The formulation and running of the algorithm produced interesting questions, like what are we

looking for? Better definition of what constitutes a good solution is required for more consistent

results.

The results found will never be better than the program used for the prediction of effects of

variations. For example, if there are bugs or other problems causing the fitness function to give a

good value to a bad solution, it is not easy to optimize on the problem. The prediction should be

feasible and useful. It could also be the other way around, that the program throws away feasible

solutions. Details of the numerical solution procedure could cause feasible solutions to be out of

range for what is possible to calculate.

In this specified problem there isn’t a clear line what is a feasible solution which makes it more

difficult. To deal with this problem and to set up good constraints the algorithm was tried out with

small population sizes repeatedly until the right criteria were found. When the trials appear to be

working, the algorithm was assumed to be correctly formulated and used.

There will always be the question if good solutions are thrown away. Starting with lax constraints and

gradually making them harder (or by reformulating the constraints so they fit the problem better)

should give well defined constraints.

Seeing to the time-run of the algorithm the solution doesn’t change more than 0.5 degrees in fitness

value the last 1.5 hour of the run. What is causing the fitness value to not improve that much in the

end of the run and can it be fixed?

One reason that finding the last 0.5 degrees to the optimal solution takes long time could be the

search space. It is wide and no strong gradient in one direction, which makes it difficult to know in

what direction it should continue. A single feature of a configuration is ”good” if it cooperates well

with the rest of the configuration. So the position of a constraint improves or worsens the Hotspot

value depending on the configuration as a whole. When there is a large number of almost equally fit

configurations the optimization tends to stagnate. One thing that can be done is to speed up the

mutation, expose the distributions to more radical changes and hope to get closer the optimum in

that way. In this case it could be to let the mutation file treat larger units of the configuration at the

time.

In the OFAF case the top 200 individuals have a Hotspot value within 0.110 C. What does it tell us

about the solution? Firstly the optimal solution is flat and stable, the search space is huge. The good

news is that the optimal solution is stable, between these solutions the patterns were very similar.

What can be learned about the configurations, some new heuristic rules? First in all three cases the

distance between constraints in the top are smaller than in the rest of the winding. That was

conjectured before, and the optimization study strengthens the conjecture. A new observation was

a tendency to have a smaller distance between the inner channels than the outer. The smaller

distance in the inner channels can be a result of the pressure being higher and causing the oil to only

pass through fewer channels and for keeping the flow at a good rate through each vertical channel.

Using the genetic algorithm created more questions than it answered. In one of the cases the

suggestion given by genetic algorithm had two more constraints than what is used today. Is it only

because the difference in the method use to find the optimal solution, for the existing cooling

25

program tries to use the minimum number of oil guide rings while the genetic algorithm only look at

the Hotspot value.

The other thing is to focus on the bad solutions and investigate what causes the cooling program to

malfunction. This information can be useful to create new constraints.

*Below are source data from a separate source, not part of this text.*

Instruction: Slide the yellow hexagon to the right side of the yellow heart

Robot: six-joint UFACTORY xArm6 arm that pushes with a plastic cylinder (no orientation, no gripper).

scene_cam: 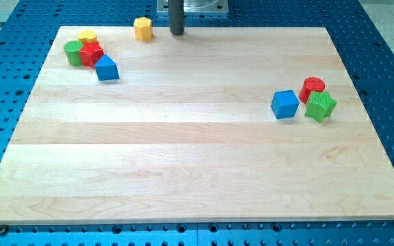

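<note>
One yellow hexagon is sitting at the board's top edge, at about three o'clock from the yellow heart and clear of it. My tip is standing just beside the hexagon at three o'clock, not touching. No claw is showing; the arm is ending in a bare rod.

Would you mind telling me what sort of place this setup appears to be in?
Most likely a robotics lab bench: a wooden board lies on a blue perforated table, a metal mounting plate sits at the view's top, and small coloured blocks such as the yellow hexagon sit near my tip.
</note>
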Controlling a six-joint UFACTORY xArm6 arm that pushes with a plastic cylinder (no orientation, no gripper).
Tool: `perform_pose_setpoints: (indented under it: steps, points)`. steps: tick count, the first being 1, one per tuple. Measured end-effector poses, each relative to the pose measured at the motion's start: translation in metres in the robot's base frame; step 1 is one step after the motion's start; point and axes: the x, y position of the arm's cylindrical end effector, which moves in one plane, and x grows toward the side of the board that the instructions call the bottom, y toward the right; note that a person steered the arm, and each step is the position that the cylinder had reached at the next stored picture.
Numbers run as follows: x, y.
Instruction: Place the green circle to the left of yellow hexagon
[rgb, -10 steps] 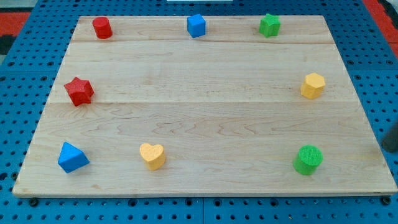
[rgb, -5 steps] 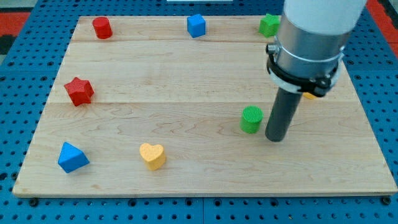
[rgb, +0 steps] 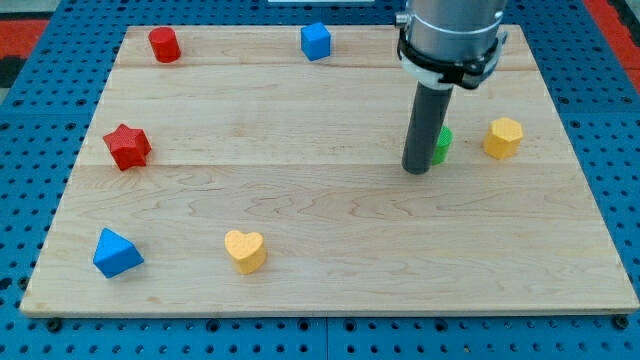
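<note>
Board: pale wooden board (rgb: 300, 220), visible grain, made of planks running across the view, lying on a blue perforated panel (rgb: 30, 190).
Arm: grey cylindrical housing with a black collar, ending in a straight dark rod.
My tip: my tip (rgb: 417, 170) rests on the board right of centre, touching or just beside the green circle on that block's left side; the rod covers most of the block.
Pincer state: none fitted; the arm ends in the plain rod, so there are no jaws to be apart or together.
Green circle: green circle (rgb: 441, 145), only its right edge visible, ribbed side, sitting left of the yellow hexagon and near it, not touching.
Yellow hexagon: yellow hexagon (rgb: 503, 137), faceted, smooth, near the view's right edge.
Other blocks: red cylinder (rgb: 164, 44) top left; blue cube (rgb: 315, 41) top centre; red star (rgb: 127, 146) at left; blue triangle (rgb: 116, 253) bottom left; yellow heart (rgb: 245, 250) bottom, left of centre.
Containers: none observed.
</note>
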Motion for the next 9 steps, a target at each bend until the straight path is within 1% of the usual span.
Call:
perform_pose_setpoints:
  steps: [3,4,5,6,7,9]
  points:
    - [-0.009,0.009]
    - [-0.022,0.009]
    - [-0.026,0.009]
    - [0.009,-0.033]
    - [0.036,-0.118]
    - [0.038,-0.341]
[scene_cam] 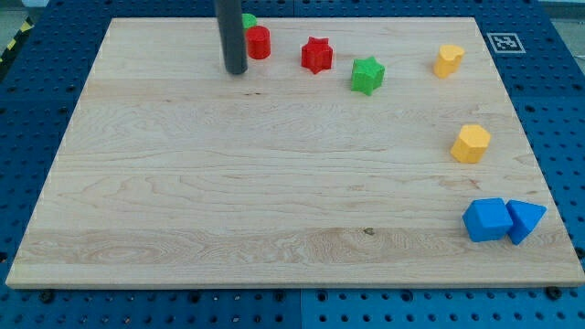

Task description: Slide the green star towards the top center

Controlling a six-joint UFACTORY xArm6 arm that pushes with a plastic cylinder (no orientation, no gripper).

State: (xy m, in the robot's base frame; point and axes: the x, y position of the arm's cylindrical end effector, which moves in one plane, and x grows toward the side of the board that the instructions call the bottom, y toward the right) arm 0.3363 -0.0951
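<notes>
The green star [367, 75] lies on the wooden board [274, 183] near the view's top, right of centre. A red star [317, 55] sits just to its left. My tip [237, 70] rests on the board further left, well apart from the green star. It stands right next to a red cylinder [259, 43]. A small green block [249, 20] shows behind the rod and the red cylinder, partly hidden.
Two yellow blocks sit at the view's right, one near the top [448, 60], one lower [471, 144]. A blue cube [487, 220] and a blue triangular block [525, 220] touch at the bottom right. A marker tag [504, 42] lies off the board's top right corner.
</notes>
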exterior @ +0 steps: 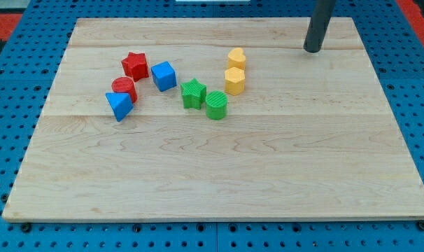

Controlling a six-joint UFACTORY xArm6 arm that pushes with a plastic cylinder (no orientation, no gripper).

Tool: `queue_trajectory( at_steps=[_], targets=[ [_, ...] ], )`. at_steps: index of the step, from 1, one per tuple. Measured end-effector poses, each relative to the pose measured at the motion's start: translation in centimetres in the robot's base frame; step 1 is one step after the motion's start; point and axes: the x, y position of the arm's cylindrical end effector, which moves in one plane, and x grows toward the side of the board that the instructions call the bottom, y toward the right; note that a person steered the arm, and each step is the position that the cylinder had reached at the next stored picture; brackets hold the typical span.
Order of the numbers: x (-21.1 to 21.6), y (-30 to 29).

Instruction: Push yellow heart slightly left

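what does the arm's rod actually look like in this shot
Only the rod shows: a straight, round, dark grey-black shaft with a smooth matte surface, coming in from the view's top right. My tip is a plain blunt end of the same width. No cables, markings or labels are visible, and the rest of the arm is out of frame.

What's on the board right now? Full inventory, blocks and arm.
red star: 1, red, upper left of the cluster
red cylinder: 1, red, below the star, touching the blue triangle
blue triangle: 1, blue, leftmost and lowest of the left group
blue cube: 1, blue, right of the red star
green star: 1, green, centre
green cylinder: 1, green, against the green star's lower right
yellow heart: 1, yellow, upper of the two yellow blocks
yellow hexagon: 1, yellow, directly below the heart
wooden board: 1, light wood, on blue pegboard
my tip: 1, dark rod, the view's top right, apart from all blocks
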Motion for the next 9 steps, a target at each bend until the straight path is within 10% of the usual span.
queue_trajectory(
  at_steps=[4,9],
  targets=[
    [2.8,10.8],
    [2.9,-16.9]
  ],
)
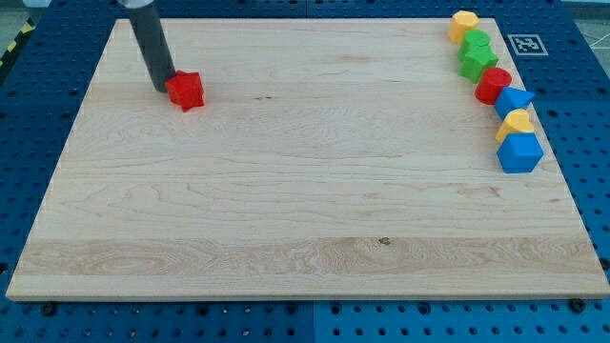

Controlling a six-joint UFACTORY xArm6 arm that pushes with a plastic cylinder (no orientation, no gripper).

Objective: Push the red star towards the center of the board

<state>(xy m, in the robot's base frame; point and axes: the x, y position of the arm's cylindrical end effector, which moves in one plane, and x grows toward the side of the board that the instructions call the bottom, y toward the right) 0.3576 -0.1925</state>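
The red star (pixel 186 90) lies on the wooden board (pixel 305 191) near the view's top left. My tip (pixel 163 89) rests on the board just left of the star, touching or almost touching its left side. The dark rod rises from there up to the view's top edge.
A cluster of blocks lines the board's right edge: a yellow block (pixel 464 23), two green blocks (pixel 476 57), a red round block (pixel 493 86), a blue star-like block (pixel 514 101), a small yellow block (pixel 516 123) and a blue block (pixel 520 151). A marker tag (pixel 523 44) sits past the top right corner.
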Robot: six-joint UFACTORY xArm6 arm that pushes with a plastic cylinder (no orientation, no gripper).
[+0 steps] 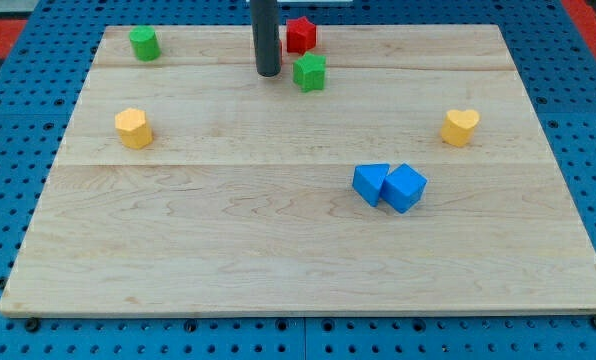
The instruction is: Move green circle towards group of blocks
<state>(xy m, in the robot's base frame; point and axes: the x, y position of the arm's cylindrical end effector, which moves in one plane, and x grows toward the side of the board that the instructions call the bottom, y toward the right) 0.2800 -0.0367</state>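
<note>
The green circle, a short cylinder, stands near the board's top left corner. My tip rests on the board at the view's top centre, well to the right of the green circle. A green star lies just right of my tip, apart from it. A red star sits above the green star, partly behind the rod. Two blue blocks, a triangle and a cube, touch each other at the view's lower right of centre.
A yellow hexagon stands at the left side. A yellow heart stands at the right side. The wooden board lies on a blue pegboard that surrounds it.
</note>
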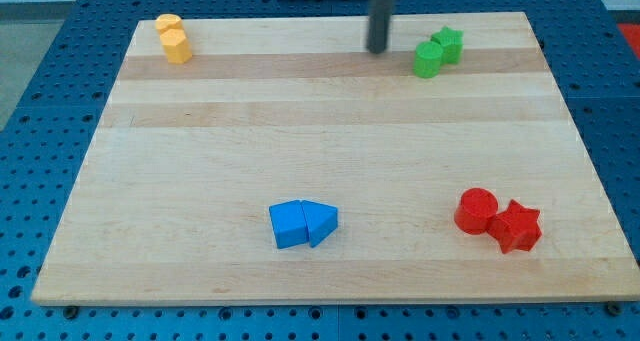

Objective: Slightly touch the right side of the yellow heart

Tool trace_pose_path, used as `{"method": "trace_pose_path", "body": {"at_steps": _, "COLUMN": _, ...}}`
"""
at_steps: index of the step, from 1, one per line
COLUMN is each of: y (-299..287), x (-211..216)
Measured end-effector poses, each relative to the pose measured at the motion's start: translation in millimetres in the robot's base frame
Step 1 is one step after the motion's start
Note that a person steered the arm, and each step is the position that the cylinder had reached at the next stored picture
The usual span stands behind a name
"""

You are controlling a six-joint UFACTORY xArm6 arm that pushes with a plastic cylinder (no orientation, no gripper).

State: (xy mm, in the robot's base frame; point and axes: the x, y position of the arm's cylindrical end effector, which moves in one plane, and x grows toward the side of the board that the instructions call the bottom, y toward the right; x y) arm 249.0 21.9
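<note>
Two yellow blocks stand touching at the board's top left corner: one (167, 25) behind and one (177, 46) in front; I cannot tell which is the heart. My tip (377, 50) is the lower end of the dark rod near the board's top edge, right of centre. It is far to the right of the yellow blocks and a short way left of the green blocks.
A green cylinder (428, 60) and a green star (448, 44) touch at the top right. A blue cube (289, 225) and a blue triangle (322, 222) touch at the bottom centre. A red cylinder (476, 210) and a red star (516, 227) touch at the bottom right. The wooden board (320, 131) lies on a blue perforated table.
</note>
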Motion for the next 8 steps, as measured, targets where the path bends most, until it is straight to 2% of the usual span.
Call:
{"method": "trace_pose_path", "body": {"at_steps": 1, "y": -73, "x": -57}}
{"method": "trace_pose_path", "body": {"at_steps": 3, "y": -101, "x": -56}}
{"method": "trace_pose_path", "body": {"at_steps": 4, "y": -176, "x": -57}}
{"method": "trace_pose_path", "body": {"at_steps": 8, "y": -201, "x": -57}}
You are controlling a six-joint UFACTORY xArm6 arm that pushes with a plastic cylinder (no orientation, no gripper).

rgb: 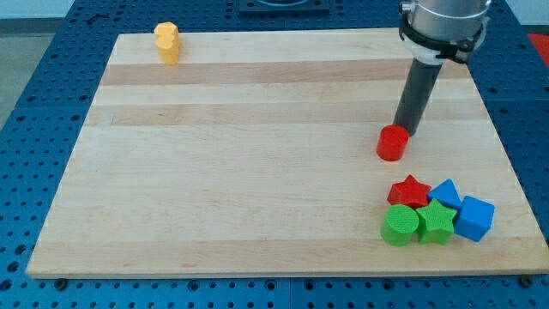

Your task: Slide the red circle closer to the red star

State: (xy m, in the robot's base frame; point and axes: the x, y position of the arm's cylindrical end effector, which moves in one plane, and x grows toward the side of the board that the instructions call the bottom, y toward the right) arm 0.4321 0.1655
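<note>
Nearest the view's bottom sits a green cylinder (400,225), touching a green star (436,221) at its 3 o'clock, with a blue cube (474,217) beyond that, close to the table's (240,172) right edge. Just above them lie the red star (410,190) and a second blue block (445,192). At 12 o'clock from the red star, apart from it with a strip of bare wood between, stands the red circle (393,142). My tip (401,130) rests against the circle's top-right side, at about 1 o'clock. No jaws exist on this rod. Far off at 10 o'clock, a yellow block (167,42) sits near the table's top edge, with broad open wood across the left and centre.
</note>
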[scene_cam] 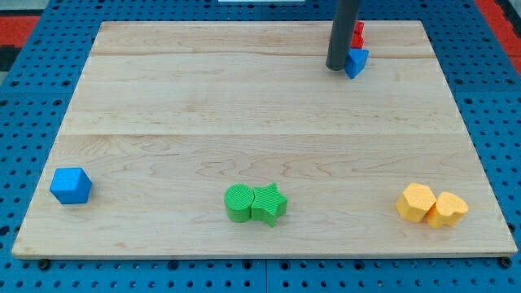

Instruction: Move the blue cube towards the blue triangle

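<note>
The blue cube (pixel 71 185) sits near the wooden board's bottom left corner. The blue triangle (pixel 356 61) lies near the view's top, right of centre, with a red block (pixel 357 34) just above it, partly hidden by the rod. My tip (pixel 336 66) rests on the board right beside the blue triangle's left side, touching or nearly touching it. The tip is far from the blue cube, across the board to the upper right of it.
A green cylinder (pixel 238 203) and a green star (pixel 269 203) sit together at bottom centre. Two yellow blocks (pixel 416 202) (pixel 447 209) touch each other at bottom right. The wooden board (pixel 260 122) lies on a blue perforated surface.
</note>
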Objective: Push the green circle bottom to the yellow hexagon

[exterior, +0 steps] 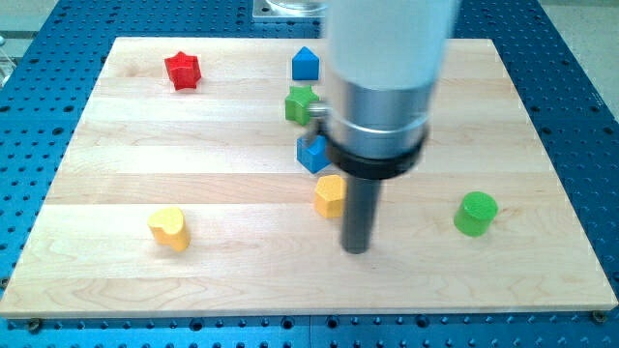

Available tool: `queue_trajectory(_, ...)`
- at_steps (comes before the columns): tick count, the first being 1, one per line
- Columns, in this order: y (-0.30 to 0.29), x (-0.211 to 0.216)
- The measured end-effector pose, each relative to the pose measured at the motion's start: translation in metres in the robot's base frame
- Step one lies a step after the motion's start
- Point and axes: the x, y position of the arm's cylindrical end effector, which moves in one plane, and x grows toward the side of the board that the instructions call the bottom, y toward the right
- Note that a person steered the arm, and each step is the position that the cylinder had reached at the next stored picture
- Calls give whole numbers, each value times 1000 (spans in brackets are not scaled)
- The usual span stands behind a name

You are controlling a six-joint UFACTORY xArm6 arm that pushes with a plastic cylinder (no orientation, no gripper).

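Note:
The green circle point(476, 213) is a short green cylinder on the wooden board point(126, 135) at the view's right. The yellow hexagon point(330, 195) stands near the board's middle, partly covered on its right by my rod. My tip point(357, 248) rests on the board just below and right of the yellow hexagon, well left of the green circle. The arm's wide silver body hides the board behind it.
A blue block point(312, 154) sits just above the yellow hexagon. A green star point(301, 103) and a blue house-shaped block point(306, 65) lie higher up. A red star point(182, 71) is at the top left. A yellow heart point(169, 228) is at the lower left.

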Motion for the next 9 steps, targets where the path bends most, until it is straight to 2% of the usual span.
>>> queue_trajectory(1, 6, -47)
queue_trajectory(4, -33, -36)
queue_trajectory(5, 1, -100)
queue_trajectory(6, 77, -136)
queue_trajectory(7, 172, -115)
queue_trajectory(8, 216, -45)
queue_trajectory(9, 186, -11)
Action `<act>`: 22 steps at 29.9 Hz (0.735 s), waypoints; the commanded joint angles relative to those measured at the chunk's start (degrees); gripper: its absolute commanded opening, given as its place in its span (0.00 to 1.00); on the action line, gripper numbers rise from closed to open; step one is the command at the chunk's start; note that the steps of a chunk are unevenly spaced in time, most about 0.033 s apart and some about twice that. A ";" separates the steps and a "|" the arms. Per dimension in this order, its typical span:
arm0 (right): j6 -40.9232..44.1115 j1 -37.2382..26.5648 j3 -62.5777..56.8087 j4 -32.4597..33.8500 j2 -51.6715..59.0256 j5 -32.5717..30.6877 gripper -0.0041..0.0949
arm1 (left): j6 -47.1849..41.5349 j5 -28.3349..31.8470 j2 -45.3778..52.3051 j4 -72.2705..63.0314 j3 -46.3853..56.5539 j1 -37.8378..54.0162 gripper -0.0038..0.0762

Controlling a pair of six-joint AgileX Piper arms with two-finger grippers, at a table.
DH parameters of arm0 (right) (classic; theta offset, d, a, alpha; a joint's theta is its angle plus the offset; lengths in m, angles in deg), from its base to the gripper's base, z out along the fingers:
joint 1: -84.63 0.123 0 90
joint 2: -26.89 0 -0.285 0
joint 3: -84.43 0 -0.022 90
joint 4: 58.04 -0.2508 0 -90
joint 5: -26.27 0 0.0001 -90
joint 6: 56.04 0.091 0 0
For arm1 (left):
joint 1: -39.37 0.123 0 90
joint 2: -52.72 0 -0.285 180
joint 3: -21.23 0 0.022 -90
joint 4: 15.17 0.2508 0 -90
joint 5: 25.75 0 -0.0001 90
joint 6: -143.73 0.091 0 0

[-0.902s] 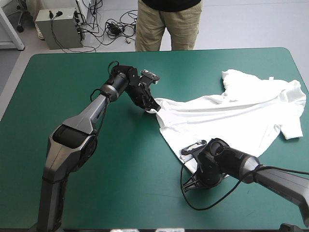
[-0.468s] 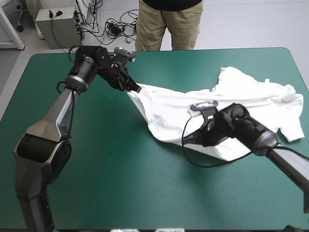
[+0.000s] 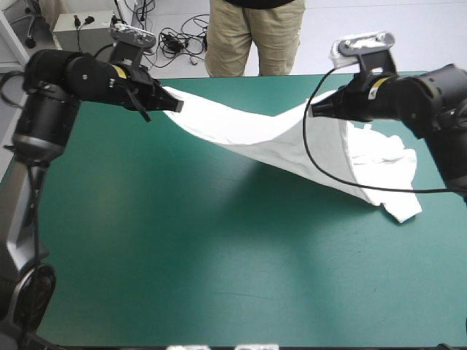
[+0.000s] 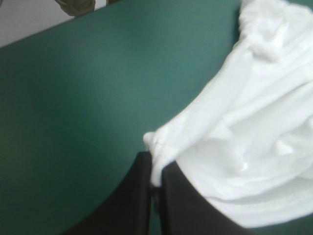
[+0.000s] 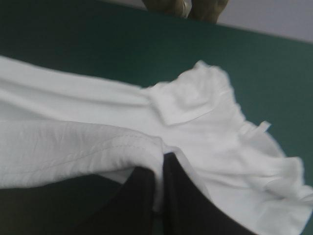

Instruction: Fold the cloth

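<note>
The white T-shirt hangs stretched in the air between my two grippers, above the far half of the teal-green table. Its other end lies crumpled on the table at the right. My left gripper is raised at the far left and shut on one corner of the T-shirt. My right gripper is raised at the far right, shut on a hemmed edge of the T-shirt. Both pairs of black fingers meet with cloth pinched between them: left gripper, right gripper.
The right arm's black cable arcs in front of the hanging cloth. A person's legs stand just beyond the far edge, not over the table.
Both grippers have risen and moved apart toward the far edge, lifting the T-shirt off the table and stretching it between them. Earlier the right gripper was low at the near hem.
</note>
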 commanded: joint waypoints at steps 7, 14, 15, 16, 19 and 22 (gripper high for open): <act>-3.15 -0.52 23.08 2.05 2.31 2.41 0.03 | -3.27 6.48 12.33 -0.32 -10.78 0.28 0.04; -7.82 -0.52 36.52 -0.19 2.39 4.24 0.02 | -4.55 9.95 13.81 -0.57 -23.61 0.28 0.04; -8.68 -0.52 37.87 -1.31 2.39 4.49 0.02 | -4.55 10.58 13.81 -0.57 -25.36 0.28 0.04; -9.39 -0.52 39.38 -2.64 2.39 4.86 0.02 | -4.55 11.13 13.81 -0.87 -26.99 0.28 0.04; -10.94 -0.52 42.75 -5.62 2.39 6.88 0.02 | -4.04 12.21 13.81 -2.22 -31.07 0.28 0.04; -11.09 -0.52 45.30 -6.10 2.39 8.52 0.03 | -2.70 13.38 14.19 -4.06 -33.81 0.28 0.04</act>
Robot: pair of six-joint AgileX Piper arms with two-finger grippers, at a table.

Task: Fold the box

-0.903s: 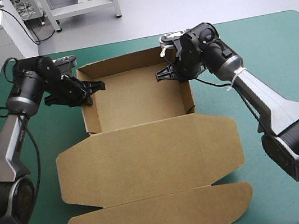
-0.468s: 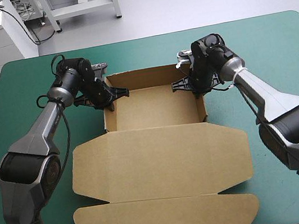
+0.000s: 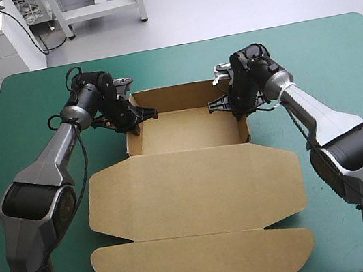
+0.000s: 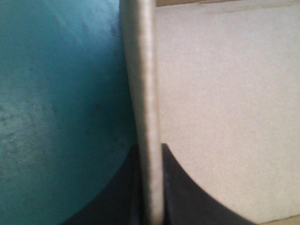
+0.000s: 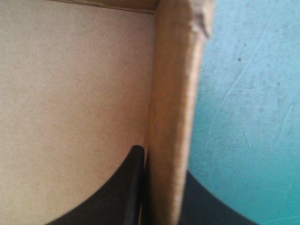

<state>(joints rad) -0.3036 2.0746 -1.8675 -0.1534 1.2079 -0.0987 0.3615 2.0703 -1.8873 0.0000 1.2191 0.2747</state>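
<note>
- Pinching both side walls of the box (image 3: 196, 182): left gripper (image 3: 141, 117) clamps one, right gripper (image 3: 221, 104) the other.
- Uneven pulls could buckle or tear a wall, honestly.

Rounded-cornered table (image 3: 335, 56) under a teal-green cover (image 3: 32, 111). On it lies one brown cardboard box (image 3: 193, 189). Its open tray sits between the left gripper (image 3: 138, 118) and the right gripper (image 3: 221, 102), and its flat lid is spread nearward of both.
</note>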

7.2.1 External program as objective function

The genetic algorithm and gatool works really well for optimization problems on external programs,

but the genetic algorithm will not give a better answer than what the external program is able to

calculate. For example you want to optimize on the Hotspot value, but you might end up optimizing

on the faults of the program, because some bugs in the code will give a better solution than the

feasible solutions.

Also a given problem could be more complex than seen at first sight; the optimization might cause

side effects not thought of. So there is a need to review the result.

The most difficult problem is not the optimization, but to formulate a good problem by an objective

function, to set the constraints and define what a good solution is. If possible, one should analyze the

suggested problem formulation for existence of feasible solutions and convergence.

7.2.2 Two load cases with one optimal set of thermal parameters

In some cases there will be a question of finding one optimal solution for two cooling system as in

Case 1, due to different cooling system and load cases on the same design. A transformer are

sometimes driven on half the load case it is dimensioned for and therefore the fans used for cooling

can be turned off causing a distinct pressure drop and oil flow in the winding. The geometric

parameters have to be the same for the both cooling systems even though the optimal solution for

them could be different due to the pressure drop.

The question is which cooling system to optimize on? Or should the optimization be on both of them

combined? The goal with the optimization is to keep the property of the insulation and the

constraints set on the design. So this means that as long the Hotspots for the both load cases are

kept under the constraints, the highest Hotspot value should be the value to optimize on.

Case nr 1 is a transformer that has two optima’s, one when half load and no fans ONAN are in use

and the second when the transformer is going on full power ONAF. In Case 1 the cooling system

ONAF with the highest Hotspot value was the limiting value and the cooling system optimized on.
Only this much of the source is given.